Economists are realizing that Americans were right all along

The data may finally be starting to reflect Americans’ experiences. Hiring over the past four months has flatlined. Recent revisions from the Bureau of Labor Statistics show the economy added nearly a million fewer jobs — 911,000 — than previously reported between March 2024 and March 2025. All of it’s adding to signs that Americans may have gotten it right, economists say.

The numbers, though, still might not be telling the full story. The U.S. economy grew by the fastest pace in almost two years last quarter, but that might be because upper-income Americans are propping up spending. The top 10 percent of Americans now account for nearly half of consumer spending, up from 35 percent in the early 1990s, according to Moody’s Analytics.

Meanwhile, artificial intelligence is juicing up the economy. Business investment in intellectual property contributed just over one-fifth of recent economic growth in the second quarter of this year, data from the Department of Commerce shows.

The disconnect can give Americans the perception that they’re struggling alone. Over 2 in 5 (43 percent) U.S. adults say money negatively affects their mental health, above things like their health and relationships or even politics and world news, according to Bankrate’s Money and Mental Health Survey.

Those Americans are also nearly three times more likely to have paid a bill late in the last month, the survey found.

“If everyone is struggling, well, then it’s a systemic breakdown. If I’m the one struggling, whether that’s true or not, well, there’s something wrong with me,” says Nate Astle, a certified financial therapist and the founder of the Financial Therapy Clinical Institute. “My cynicism for the media or the stats I’m hearing and my distrust of institutions grows even wider because this isn’t even close to my experience.”

Those discrepancies also make it harder for policymakers to prescribe the right medicine. Federal Reserve officials cut interest rates at their September meeting to give the labor market more support, but they’ve been cautious about moving too quickly, fearful that they could worsen inflation. Keeping rates high for too long, though, could weaken the job market even more.

“In this moment in particular, there is a greater need to understand what’s going on at different income levels and for different populations,” Long says. “For the bottom 80 percent, we can see it in their spending habits. This is not a boom time for them. This is very much a back to the paycheck-to-paycheck lifestyle.
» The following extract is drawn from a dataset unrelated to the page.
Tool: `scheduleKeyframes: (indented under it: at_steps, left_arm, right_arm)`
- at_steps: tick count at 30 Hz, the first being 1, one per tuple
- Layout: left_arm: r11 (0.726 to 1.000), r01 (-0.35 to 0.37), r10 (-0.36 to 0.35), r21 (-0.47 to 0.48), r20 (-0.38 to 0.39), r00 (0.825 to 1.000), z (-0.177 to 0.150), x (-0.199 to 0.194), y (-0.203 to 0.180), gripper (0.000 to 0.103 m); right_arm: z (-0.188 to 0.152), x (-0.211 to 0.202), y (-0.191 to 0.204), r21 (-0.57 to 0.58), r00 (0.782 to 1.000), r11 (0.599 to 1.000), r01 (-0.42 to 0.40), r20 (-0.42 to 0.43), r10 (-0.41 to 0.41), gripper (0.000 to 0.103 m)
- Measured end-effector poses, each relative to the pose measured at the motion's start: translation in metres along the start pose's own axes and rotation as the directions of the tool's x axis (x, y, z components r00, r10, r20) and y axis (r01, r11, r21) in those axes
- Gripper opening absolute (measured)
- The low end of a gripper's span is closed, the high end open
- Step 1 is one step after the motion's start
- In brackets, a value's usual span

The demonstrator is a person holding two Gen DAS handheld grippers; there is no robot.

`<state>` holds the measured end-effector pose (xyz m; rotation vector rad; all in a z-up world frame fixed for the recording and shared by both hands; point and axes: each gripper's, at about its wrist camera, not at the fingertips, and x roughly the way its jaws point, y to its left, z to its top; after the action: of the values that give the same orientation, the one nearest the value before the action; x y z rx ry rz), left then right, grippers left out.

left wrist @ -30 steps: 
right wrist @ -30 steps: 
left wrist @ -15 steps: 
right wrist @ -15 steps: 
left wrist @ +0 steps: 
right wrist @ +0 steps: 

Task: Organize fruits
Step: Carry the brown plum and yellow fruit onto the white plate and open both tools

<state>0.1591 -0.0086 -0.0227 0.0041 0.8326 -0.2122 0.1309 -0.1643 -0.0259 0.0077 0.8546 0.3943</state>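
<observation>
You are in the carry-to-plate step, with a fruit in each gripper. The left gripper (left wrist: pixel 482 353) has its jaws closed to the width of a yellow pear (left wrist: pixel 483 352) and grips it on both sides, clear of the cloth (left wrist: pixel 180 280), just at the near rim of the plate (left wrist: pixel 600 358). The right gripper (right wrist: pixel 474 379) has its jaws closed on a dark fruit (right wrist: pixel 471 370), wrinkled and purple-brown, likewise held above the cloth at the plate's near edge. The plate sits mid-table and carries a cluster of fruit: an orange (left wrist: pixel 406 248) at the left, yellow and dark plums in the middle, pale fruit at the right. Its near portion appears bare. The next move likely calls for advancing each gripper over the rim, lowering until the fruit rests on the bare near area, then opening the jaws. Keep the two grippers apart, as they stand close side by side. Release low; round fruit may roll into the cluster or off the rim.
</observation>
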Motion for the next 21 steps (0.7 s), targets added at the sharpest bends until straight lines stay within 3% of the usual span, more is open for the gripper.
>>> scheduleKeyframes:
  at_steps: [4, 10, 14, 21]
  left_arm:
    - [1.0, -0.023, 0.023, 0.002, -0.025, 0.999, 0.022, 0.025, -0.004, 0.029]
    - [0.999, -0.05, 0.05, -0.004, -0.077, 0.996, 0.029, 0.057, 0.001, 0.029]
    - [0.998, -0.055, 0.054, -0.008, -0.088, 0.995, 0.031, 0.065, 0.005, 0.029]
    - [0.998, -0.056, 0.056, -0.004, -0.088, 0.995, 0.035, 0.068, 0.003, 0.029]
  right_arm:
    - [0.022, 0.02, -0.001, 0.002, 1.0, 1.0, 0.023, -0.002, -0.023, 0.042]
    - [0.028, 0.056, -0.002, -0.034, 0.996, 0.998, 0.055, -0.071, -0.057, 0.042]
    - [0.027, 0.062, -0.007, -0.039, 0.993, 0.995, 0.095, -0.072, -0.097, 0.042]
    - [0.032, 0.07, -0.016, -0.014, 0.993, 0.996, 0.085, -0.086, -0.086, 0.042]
The real concern is, when does it go from paycheck to paycheck to starting to miss bills?”

The job market might not be getting much better, says this small business owner

Chris Taylor has a foot in both worlds. A trained economist turned small business owner, he co-owns Manhattan’s oldest chocolate house, Li-Lac Chocolates, with six locations around New York City. But Taylor doesn’t need data to confirm that the job market is slowing. He sees it on the ground.

“We are getting seriously qualified candidates that six months ago wouldn’t be bothered to talk to us,” he says. “The Fed sets interest rates based on whatever magic formulas they have, and then you ride the wave. You can’t control the waves that you ride, but I see huge labor market weakness, and I see huge pricing pressure on the retail side.”
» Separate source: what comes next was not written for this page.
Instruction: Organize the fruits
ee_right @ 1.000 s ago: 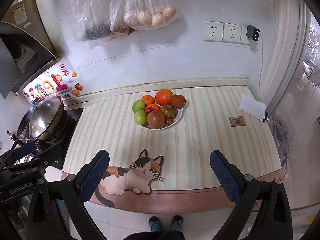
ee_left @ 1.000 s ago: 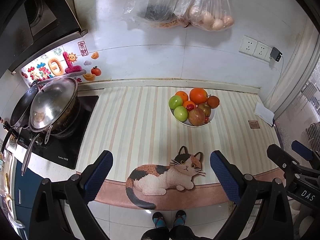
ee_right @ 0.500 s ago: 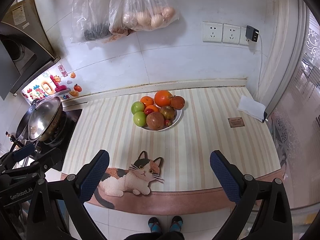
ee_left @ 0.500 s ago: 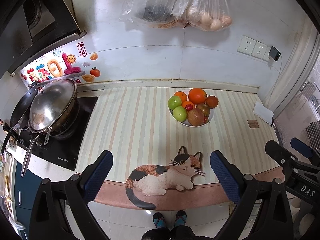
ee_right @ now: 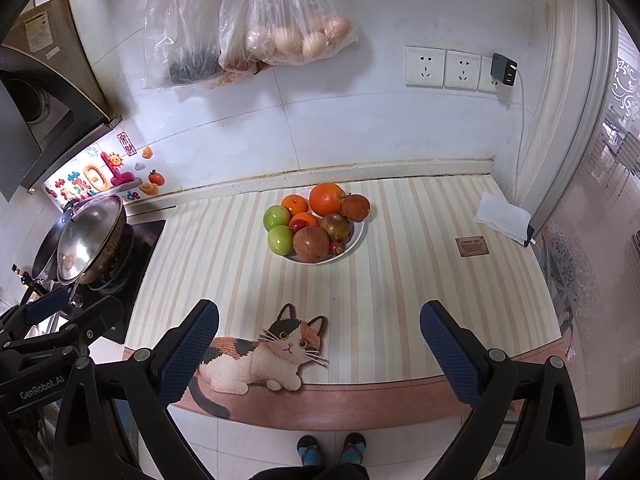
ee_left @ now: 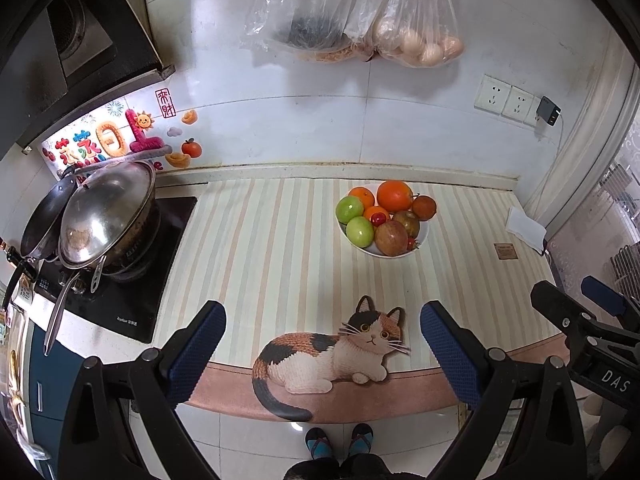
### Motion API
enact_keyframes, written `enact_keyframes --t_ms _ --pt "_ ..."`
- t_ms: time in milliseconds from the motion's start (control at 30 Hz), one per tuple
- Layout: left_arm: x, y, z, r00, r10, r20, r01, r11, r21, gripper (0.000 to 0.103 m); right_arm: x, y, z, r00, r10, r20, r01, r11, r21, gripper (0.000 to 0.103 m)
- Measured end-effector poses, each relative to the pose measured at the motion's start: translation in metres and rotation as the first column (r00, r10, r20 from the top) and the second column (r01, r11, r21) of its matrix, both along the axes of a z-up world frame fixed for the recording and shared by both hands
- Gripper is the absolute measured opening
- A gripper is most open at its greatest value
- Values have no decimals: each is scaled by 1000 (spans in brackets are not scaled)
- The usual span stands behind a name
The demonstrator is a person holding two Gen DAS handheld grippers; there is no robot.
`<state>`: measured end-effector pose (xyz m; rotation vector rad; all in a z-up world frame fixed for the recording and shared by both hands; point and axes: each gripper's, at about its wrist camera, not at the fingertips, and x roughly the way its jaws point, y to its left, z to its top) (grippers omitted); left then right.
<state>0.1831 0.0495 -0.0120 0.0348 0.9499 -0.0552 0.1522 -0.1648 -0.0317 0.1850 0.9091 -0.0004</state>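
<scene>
Steel wok (ee_left: pixel 106 216) left of fruit bowl (ee_left: pixel 382 254); both tools (ee_left: pixel 320 344) (ee_right: pixel 319 342) wide open, empty.

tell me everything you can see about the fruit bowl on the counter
The bowl is white, shallow and round, standing upright on the striped mat near the back wall. It is heaped: two green apples, several oranges, darker reddish-brown fruit and small red ones. Only its front and right rim show. Neither tool touches it.

Fruits (ee_left: pixel 382 216) in bowl (ee_left: pixel 423 236) (behind cat (ee_left: pixel 336 350)).
</scene>
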Motion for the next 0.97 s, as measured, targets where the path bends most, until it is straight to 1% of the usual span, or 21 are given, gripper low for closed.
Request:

Taylor doesn’t foresee the picture changing much anytime soon. Li-Lac’s costs have stayed manageable thanks to year-ahead contracts for chocolate and gift boxes, but they’ll have to place another order after the holidays. If the Supreme Court upholds President Donald Trump’s steep ‘reciprocal tariffs,’ Taylor expects a major jump in expenses. He’s searched for U.S. suppliers with the same quality and reliability but hasn’t found any.
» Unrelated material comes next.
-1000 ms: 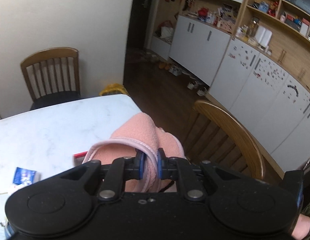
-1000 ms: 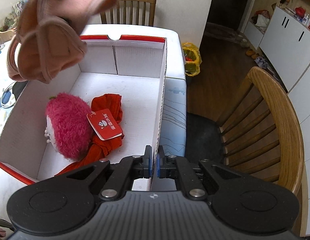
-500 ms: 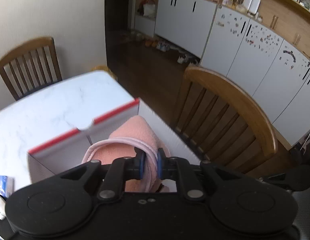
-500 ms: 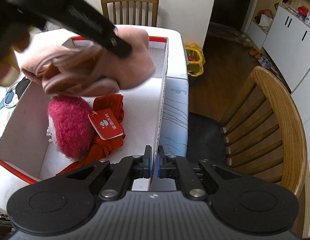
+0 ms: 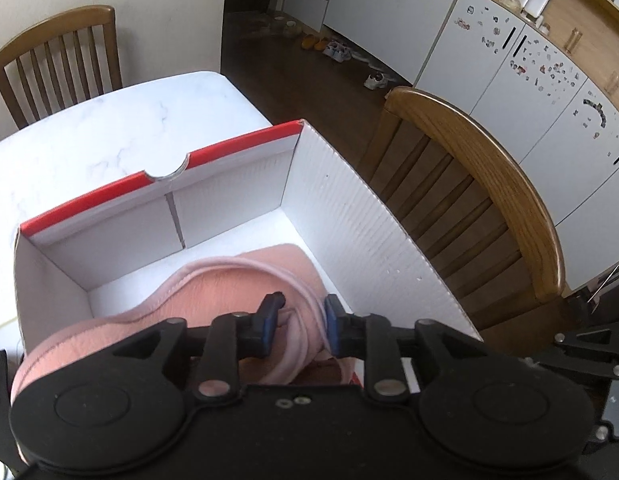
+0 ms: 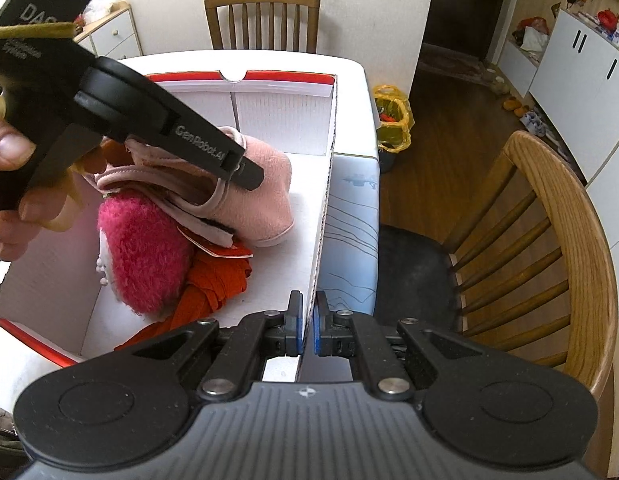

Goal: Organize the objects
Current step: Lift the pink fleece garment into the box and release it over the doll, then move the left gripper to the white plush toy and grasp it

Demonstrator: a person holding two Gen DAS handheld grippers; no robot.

He doesn’t know if he can pass those higher costs along to his customers, either. Taylor first noticed a slump in sales back in August, which he mainly attributes to weaker tourism.

To stay afloat, he’s implementing a hiring freeze for his 70 permanent employees and rethinking raises, after previously boosting pay an average of 25 percent over the past three years.

“If my costs increase on raw materials, I have to cut it somewhere, and I have to cut it in labor,” he says. “I like to give good raises. It’s cheaper to pay good people well than it is to pay mediocre wages.”

Like many business owners, Taylor isn’t planning layoffs yet, but he’s bracing for the possibility. Chocolate prices have already quadrupled in four years. Every week another small chocolatier calls him looking to sell.

A tough economy forced this small business owner to close up shop

Hidden behind the numbers is also heartbreak. Nicole Panettieri had just finished teaching college students how to create a small business proposal when she realized it was time to say goodbye to one of her own.

Panettieri owns two boutiques in Astoria, Queens: The Brass Owl, a women’s apparel and accessories shop that she opened in 2014, and The Tiny Owl, a toy and children’s store she launched after the pandemic.

But her debts were piling up, her rent was rising faster than her sales and tariffs had pushed The Tiny Owl’s costs up about 15 to 20 percent. When a Target opened around the corner, foot traffic died.

At the end of October, she’ll close The Tiny Owl for good, laying off two employees and cutting hours for three more.

On the subway ride home from class, she cried for the first time.

“The day I told my team that it was gonna happen, it felt the most real,” she says. “We all fought really hard to make it work. It feels like we all failed. There were too many obstacles for a business that’s only three years old.”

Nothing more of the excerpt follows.